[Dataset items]

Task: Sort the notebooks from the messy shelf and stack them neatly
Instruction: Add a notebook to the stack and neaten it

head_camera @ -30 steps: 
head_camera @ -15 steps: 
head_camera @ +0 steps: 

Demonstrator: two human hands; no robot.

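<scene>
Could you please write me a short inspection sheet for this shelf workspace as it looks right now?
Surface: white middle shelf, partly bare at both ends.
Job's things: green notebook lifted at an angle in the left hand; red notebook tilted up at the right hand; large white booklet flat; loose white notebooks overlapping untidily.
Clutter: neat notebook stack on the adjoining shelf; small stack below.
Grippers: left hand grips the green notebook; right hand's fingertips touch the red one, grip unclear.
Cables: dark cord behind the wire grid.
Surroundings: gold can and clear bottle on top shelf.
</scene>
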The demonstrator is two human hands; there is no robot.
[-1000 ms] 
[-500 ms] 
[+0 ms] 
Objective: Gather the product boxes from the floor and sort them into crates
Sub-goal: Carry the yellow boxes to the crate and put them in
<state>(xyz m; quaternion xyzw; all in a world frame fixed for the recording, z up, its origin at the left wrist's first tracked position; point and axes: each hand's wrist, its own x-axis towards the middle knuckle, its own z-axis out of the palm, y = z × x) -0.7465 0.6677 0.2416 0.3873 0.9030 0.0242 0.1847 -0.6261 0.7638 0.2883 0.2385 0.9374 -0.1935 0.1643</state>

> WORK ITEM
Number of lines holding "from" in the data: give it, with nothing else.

> RESPONSE AREA
2